## Try it
Find the lines in the records below that contain "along", and report each of them.

──────── Data for this task ────────

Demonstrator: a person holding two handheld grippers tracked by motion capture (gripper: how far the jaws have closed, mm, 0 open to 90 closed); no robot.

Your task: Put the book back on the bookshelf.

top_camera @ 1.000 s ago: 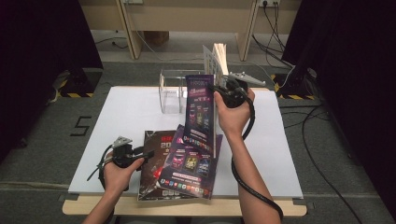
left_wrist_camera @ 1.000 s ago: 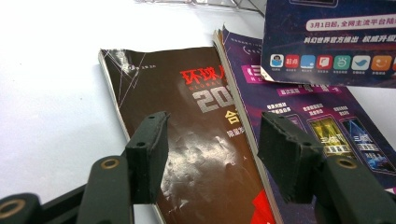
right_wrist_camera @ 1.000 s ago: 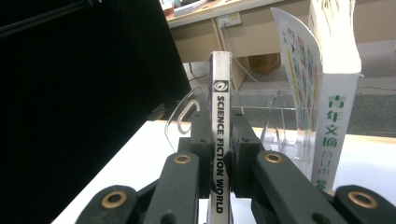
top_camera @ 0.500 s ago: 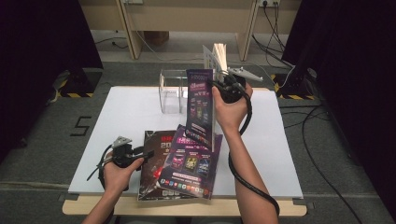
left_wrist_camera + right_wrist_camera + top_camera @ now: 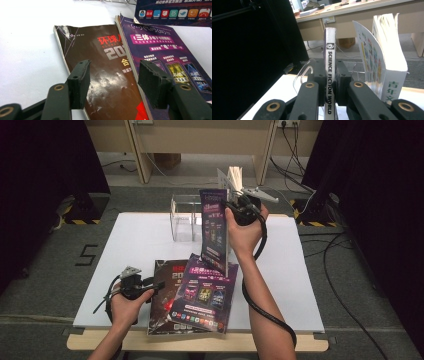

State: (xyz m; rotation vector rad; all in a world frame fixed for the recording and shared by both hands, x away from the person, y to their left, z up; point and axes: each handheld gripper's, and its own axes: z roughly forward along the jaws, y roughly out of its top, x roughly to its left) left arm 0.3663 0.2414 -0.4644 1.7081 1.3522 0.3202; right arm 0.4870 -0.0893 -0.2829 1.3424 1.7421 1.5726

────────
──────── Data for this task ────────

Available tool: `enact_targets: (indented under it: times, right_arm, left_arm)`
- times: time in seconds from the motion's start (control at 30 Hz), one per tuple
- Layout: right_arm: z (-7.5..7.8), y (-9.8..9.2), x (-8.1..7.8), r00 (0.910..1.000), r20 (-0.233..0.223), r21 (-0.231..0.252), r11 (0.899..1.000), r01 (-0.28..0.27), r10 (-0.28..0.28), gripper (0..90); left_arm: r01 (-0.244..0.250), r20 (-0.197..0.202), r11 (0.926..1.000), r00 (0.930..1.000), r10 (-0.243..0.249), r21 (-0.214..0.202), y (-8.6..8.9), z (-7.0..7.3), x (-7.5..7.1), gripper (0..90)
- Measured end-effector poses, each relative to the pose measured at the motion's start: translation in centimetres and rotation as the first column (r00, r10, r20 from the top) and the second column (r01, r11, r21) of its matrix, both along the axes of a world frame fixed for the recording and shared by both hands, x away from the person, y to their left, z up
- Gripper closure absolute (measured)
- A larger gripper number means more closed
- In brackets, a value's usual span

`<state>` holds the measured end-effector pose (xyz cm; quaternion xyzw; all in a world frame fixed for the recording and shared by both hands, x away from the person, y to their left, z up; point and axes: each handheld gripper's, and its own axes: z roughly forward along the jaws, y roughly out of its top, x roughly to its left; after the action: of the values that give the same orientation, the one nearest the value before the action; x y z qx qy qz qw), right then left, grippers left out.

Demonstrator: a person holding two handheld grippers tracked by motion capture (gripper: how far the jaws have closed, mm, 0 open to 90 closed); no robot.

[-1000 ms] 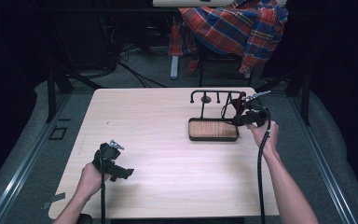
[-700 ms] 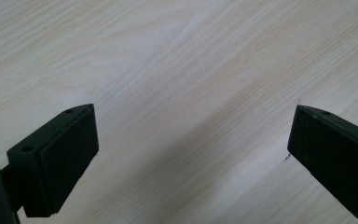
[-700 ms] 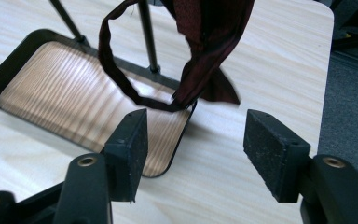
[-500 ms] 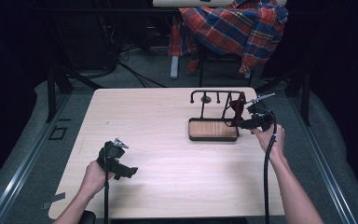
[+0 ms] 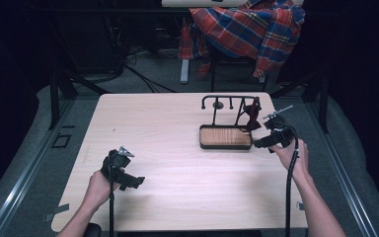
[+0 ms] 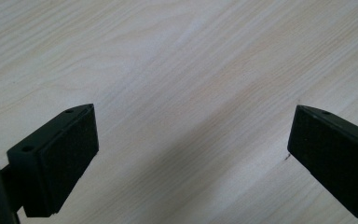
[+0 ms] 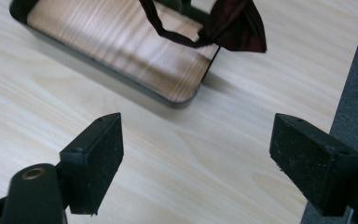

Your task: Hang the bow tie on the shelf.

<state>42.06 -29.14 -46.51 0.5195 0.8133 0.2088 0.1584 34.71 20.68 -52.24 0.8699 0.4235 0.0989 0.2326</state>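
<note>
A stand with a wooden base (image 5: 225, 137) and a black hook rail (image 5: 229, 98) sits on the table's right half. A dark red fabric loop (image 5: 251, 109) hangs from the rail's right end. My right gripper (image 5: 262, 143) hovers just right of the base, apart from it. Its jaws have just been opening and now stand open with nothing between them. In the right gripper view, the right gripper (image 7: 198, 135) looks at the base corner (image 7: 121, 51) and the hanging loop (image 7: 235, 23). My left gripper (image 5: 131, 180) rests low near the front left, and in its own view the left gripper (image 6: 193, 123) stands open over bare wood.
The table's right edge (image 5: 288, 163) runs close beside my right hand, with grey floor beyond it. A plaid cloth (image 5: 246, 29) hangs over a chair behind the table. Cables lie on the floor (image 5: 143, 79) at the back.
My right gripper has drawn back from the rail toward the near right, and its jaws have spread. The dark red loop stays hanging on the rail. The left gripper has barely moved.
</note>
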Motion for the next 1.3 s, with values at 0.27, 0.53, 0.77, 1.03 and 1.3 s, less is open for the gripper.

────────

## Task result
State: (xyz m; rotation vector rad; all in a world frame fixed for the recording and shared by both hands, x away from the person, y to their left, z up; point and axes: each handheld gripper's, and its own axes: z roughly forward along the jaws, y roughly out of its top, x roughly to its left) left arm 0.3663 0.2414 -0.4644 1.7081 1.3522 0.3202; right arm 0.4870 -0.0893 -0.2829 1.3424 1.7421 1.5726
- Measured end-effector poses, each relative to the pose measured at the motion's start: translation in centimetres and rotation as the first column (r00, r10, r20 from the top) and the second column (r01, r11, r21) of its matrix, both along the axes of a world frame fixed for the recording and shared by both hands, x away from the person, y to their left, z up
`<state>` holds the measured end-effector pose (xyz cm; quaternion xyzw; all in a world frame fixed for the recording and shared by both hands, x away from the person, y to their left, z up; point and axes: each handheld gripper's, and its own axes: z roughly forward along the jaws, y roughly out of its top, x roughly to its left; after the action: of the values that give the same orientation, the one nearest the value before the action; x y z qx qy qz qw), right then left, grippers left out.

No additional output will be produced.